I know only this: The hot sidewalk on the Lower East Side on a Friday afternoon did not bear down. Nor did the long, congested walk to the subway or stifle of those tunnels. Nor did the weight of the backpack or the foolishness of the turquoise sandals or the mistake of the missed stop which added another trip in the reverse direction. Nor did the converging avenues of chaos of the city or the whamming pace of its natives or the menu at the deli that left me dizzy. None of it could touch the halo of good fortune twinkling under the day's grey sky. I know only this: To be loved in the way you love. Her face peering back at mine, a gaze so steady I thought I had found the secret to end all war.

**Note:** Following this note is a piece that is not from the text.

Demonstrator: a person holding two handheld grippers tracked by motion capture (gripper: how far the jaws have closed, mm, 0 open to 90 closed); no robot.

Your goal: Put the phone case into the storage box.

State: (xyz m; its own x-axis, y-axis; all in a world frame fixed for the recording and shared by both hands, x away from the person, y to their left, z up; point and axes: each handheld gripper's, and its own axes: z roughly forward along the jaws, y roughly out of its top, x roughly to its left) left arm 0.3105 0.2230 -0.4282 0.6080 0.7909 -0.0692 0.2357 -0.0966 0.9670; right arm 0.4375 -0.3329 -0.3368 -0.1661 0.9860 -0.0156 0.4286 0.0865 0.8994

The path to the river is a loose coil of dirt, almost catastrophic, but still, we are bent on descent, eyes on the prize of the view and wet feet and a round stone or two we would not skip but instead pocket for the keepsake box on the dresser, next to a small basket of coins. And because some angel is overseeing these proceedings, knows the answer before we have even asked the question, I look at her legs instead of the path, imagine my hands parting, slipping again, as they did this morning, the warm pocket of her. I want that kind of trust in everything. The water doesn't disappoint, summer in full swing, and my only thought is legs and hands, swimming all the way in.